Moreover, once these dedicated forms are chosen, a system must be in place to ensure they are used exclusively going forward. This is a common challenge when an asset owner uses a mix of internal technicians and one or more contractors to complete offline testing, but this can be accomplished by using a common testing database across all users. Little changes—like a variation in serial number entry or a change of units of a test result—do little to affect the outcome of a single test report. However, this can cause major headaches when mining the data for trending or other analytic purposes.
An added benefit of a centralized testing database is that it can be configured to integrate with computerized maintenance management systems (CMMS). Enterprise-wide CMMS strengths are typically organizing all assets and scheduling maintenance activity. However, they fall short in facilitating the collection of granular test data. Integration between the two allows the CMMS system to focus on what it does best, without having to sacrifice the collection of the detailed test data. An ideal integration would have the work orders created in the CMMS system, flow into the Testing Database, and as the testing is completed, that CMMS would be updated with the key testing metadata.
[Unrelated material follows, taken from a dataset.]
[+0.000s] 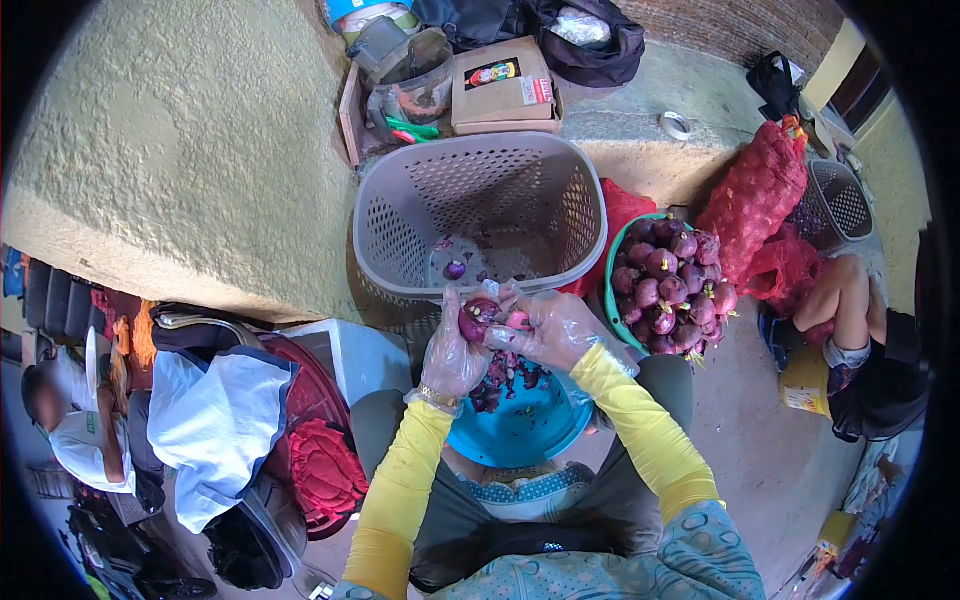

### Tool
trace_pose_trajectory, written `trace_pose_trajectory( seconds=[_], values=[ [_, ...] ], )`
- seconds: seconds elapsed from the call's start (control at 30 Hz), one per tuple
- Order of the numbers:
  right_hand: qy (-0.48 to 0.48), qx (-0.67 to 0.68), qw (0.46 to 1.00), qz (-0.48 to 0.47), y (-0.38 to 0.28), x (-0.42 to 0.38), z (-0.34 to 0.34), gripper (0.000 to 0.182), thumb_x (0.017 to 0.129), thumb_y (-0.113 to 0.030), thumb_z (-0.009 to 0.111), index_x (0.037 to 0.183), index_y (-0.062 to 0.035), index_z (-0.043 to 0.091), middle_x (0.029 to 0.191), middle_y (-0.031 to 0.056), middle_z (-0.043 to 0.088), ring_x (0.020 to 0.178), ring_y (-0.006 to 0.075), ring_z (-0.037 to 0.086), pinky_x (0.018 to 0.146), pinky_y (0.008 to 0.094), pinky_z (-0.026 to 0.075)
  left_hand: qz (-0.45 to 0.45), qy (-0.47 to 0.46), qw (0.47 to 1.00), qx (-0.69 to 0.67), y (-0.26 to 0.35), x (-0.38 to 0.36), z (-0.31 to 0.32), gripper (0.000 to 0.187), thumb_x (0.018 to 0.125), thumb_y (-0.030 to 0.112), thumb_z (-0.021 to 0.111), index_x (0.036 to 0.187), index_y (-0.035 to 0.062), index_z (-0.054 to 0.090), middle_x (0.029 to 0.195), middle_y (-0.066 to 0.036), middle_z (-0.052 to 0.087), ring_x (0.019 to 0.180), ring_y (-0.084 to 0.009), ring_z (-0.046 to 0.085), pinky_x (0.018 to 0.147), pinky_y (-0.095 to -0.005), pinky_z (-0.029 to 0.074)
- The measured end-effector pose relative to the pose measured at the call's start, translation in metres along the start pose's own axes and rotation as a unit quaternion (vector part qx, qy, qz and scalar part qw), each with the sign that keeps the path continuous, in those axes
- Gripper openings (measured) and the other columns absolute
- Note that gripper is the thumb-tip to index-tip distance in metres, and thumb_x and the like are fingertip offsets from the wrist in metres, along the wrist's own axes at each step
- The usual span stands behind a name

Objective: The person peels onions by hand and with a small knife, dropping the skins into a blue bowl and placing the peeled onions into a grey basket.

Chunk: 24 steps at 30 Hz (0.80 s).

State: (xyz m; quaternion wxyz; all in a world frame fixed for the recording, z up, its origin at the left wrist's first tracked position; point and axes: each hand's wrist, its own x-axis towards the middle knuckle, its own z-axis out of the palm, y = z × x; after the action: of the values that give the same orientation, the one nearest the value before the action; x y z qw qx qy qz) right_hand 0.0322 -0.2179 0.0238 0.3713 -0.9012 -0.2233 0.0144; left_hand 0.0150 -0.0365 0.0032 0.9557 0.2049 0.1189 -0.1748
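My left hand (453, 350), in a clear plastic glove, holds a purple onion (479, 318) above a blue basin (520, 425). My right hand (560, 325), gloved the same way, is closed beside it around something pinkish that its fingers partly hide. Dark purple peels (505, 378) lie in the basin, which stands between my knees. Just beyond my hands is a large grey perforated basket (480, 290) with one small onion (455, 270) and some scraps on its bottom. A green-rimmed tub (612, 290) heaped with purple onions (668, 290) stands to the right.
Behind the tub leans a full red mesh sack (760, 185), with another grey basket (842, 200) beyond. A cardboard box (505, 85) and a tape roll (675, 125) rest on the ledge. A person (85, 430) is at far left; another person's bent leg (835, 300) shows at right.
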Motion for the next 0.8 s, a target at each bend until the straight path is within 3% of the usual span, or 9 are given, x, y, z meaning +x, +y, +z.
trace_pose_trajectory(
  seconds=[0.1,0.2,0.27,0.33,0.4,0.47,0.53,0.67,0.8],
  values=[
    [-0.002,-0.016,1.0,0.005,-0.007,0.0,-0.004,0.042,0.085,-0.057,0.068,0.103,-0.0198,0.075,0.076,0.0164,0.069,0.072,0.0371,0.068,0.065,0.0468,0.055,0.003,0.004,1.0,0.003,0.001,-0.001,0.0,0.057,0.105,0.048,0.039,0.119,-0.0046,0.054,0.139,-0.027,0.05,0.131,-0.0376,0.049,0.104,-0.0449,0.051],
    [-0.002,0.061,0.998,-0.016,-0.002,0.0,-0.001,0.043,0.086,-0.054,0.069,0.102,-0.0141,0.074,0.079,0.0192,0.068,0.076,0.0376,0.068,0.068,0.0473,0.054,0.007,-0.029,0.999,0.021,0.005,-0.003,0.0,0.049,0.105,0.042,0.045,0.12,-0.0037,0.055,0.137,-0.025,0.053,0.128,-0.0363,0.052,0.104,-0.0451,0.051],
    [-0.02,0.11,0.994,0.017,0.002,0.001,0.0,0.045,0.088,-0.052,0.068,0.1,-0.0088,0.073,0.081,0.0214,0.068,0.078,0.039,0.068,0.07,0.0486,0.053,0.012,-0.053,0.997,0.045,0.007,-0.005,0.003,0.045,0.105,0.038,0.048,0.122,-0.0033,0.055,0.135,-0.024,0.055,0.126,-0.0353,0.054,0.104,-0.0451,0.051],
    [-0.027,0.101,0.994,0.035,0.002,0.002,-0.005,0.045,0.088,-0.051,0.068,0.099,-0.0076,0.073,0.081,0.021,0.069,0.078,0.0396,0.068,0.07,0.0492,0.053,0.016,-0.078,0.995,0.063,0.008,-0.005,0.005,0.034,0.104,0.028,0.052,0.128,0.0039,0.055,0.129,-0.02,0.058,0.122,-0.0313,0.057,0.103,-0.0469,0.05],
    [-0.031,0.091,0.994,0.053,0.004,0.002,-0.005,0.045,0.088,-0.05,0.068,0.098,-0.0065,0.072,0.081,0.0206,0.069,0.077,0.0402,0.067,0.069,0.0499,0.053,0.029,-0.085,0.993,0.072,0.007,-0.006,0.008,0.032,0.103,0.025,0.054,0.128,0.0045,0.055,0.125,-0.018,0.059,0.12,-0.0301,0.058,0.102,-0.0455,0.051],
    [0.02,0.015,1.0,-0.01,0.009,-0.001,0.002,0.044,0.088,-0.049,0.069,0.095,-0.0053,0.072,0.079,0.0214,0.068,0.076,0.0383,0.069,0.067,0.0441,0.053,0.043,-0.092,0.992,0.081,0.005,-0.007,0.008,0.03,0.102,0.022,0.056,0.127,0.0052,0.054,0.121,-0.017,0.061,0.119,-0.0289,0.058,0.101,-0.0441,0.051],
    [0.003,-0.028,0.999,-0.016,-0.005,0.002,-0.011,0.047,0.087,-0.052,0.069,0.093,-0.0057,0.072,0.076,0.0201,0.067,0.072,0.0384,0.068,0.065,0.0452,0.053,0.032,-0.073,0.995,0.061,0.004,-0.007,0.003,0.031,0.101,0.019,0.057,0.129,0.0046,0.054,0.118,-0.016,0.062,0.115,-0.0273,0.06,0.097,-0.0389,0.054],
    [-0.027,-0.138,0.989,-0.046,-0.003,0.001,-0.008,0.051,0.083,-0.059,0.068,0.088,-0.0087,0.072,0.063,0.0144,0.064,0.062,0.035,0.066,0.059,0.0456,0.051,0.027,-0.071,0.994,0.079,0.004,-0.007,-0.008,0.029,0.102,0.02,0.056,0.126,0.0041,0.055,0.117,-0.014,0.062,0.111,-0.0262,0.062,0.096,-0.0375,0.055],
    [-0.031,-0.161,0.983,-0.083,-0.007,-0.003,-0.004,0.05,0.081,-0.061,0.069,0.082,-0.0108,0.071,0.059,0.0116,0.062,0.059,0.0314,0.065,0.056,0.0436,0.051,0.024,-0.018,0.996,0.087,0.004,-0.009,-0.003,0.026,0.102,0.021,0.056,0.12,0.0036,0.058,0.115,-0.013,0.063,0.108,-0.0262,0.063,0.097,-0.0377,0.055]
  ],
)
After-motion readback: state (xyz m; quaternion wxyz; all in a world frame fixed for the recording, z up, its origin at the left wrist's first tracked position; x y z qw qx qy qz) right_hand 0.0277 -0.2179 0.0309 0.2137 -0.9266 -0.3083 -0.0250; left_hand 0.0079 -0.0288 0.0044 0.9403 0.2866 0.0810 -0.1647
Well-designed monitoring, diagnostics and maintenance programs must provide the tools to incorporate scheduling of activities and to correlate those with specific compliance state or federal regulations.
The Testing Data would then keep all detailed testing data for future trending and analysis.
The ultimate payoff of this system is the ability to use analytic tools for assessing asset health, trending like assets, auditing compliance and future scheduling.
Time for Action: Maintenance, Technical and Financial Decisions
As the symptoms are detected, a diagnosis is elaborated based on a variety of sources, and, of course, actions are expected from maintenance managers. The decisions might be quite different: no immediate action required; maintain components as per CBM; prepare for major shutdown and a potential replace of components; or remove from service.
Maintenance activities are better when there is a process to plan them. Having enough time allows for a more convenient technical and financial solution, proper scheduling of specialists to perform the work, ordering of spare parts and tools, etc. Well-designed monitoring, diagnostics and maintenance programs must provide the tools to incorporate scheduling of activities and to correlate those with specific compliance state or federal regulations. In North America, an optional compliance view makes it easy to monitor compliance with NERC-mandated testing schedules or simply to track regular testing of assets or groups of assets. Users can create compliance categories and sub-categories and assign these to individual assets or groups. Powerful filtering capabilities then make it a simple task to determine the compliance or maintenance status of these assets or groups.
A wide range of analytical functions is available for processing test results. These include the generation of an asset ‘health index’ based on information acquired from multiple tests and failure studies that can provide revealing insights into the failure rates for a population of assets.
A modest investment in software unlocks big gains in asset reliability. This, in turn, saves money and eliminates disruption.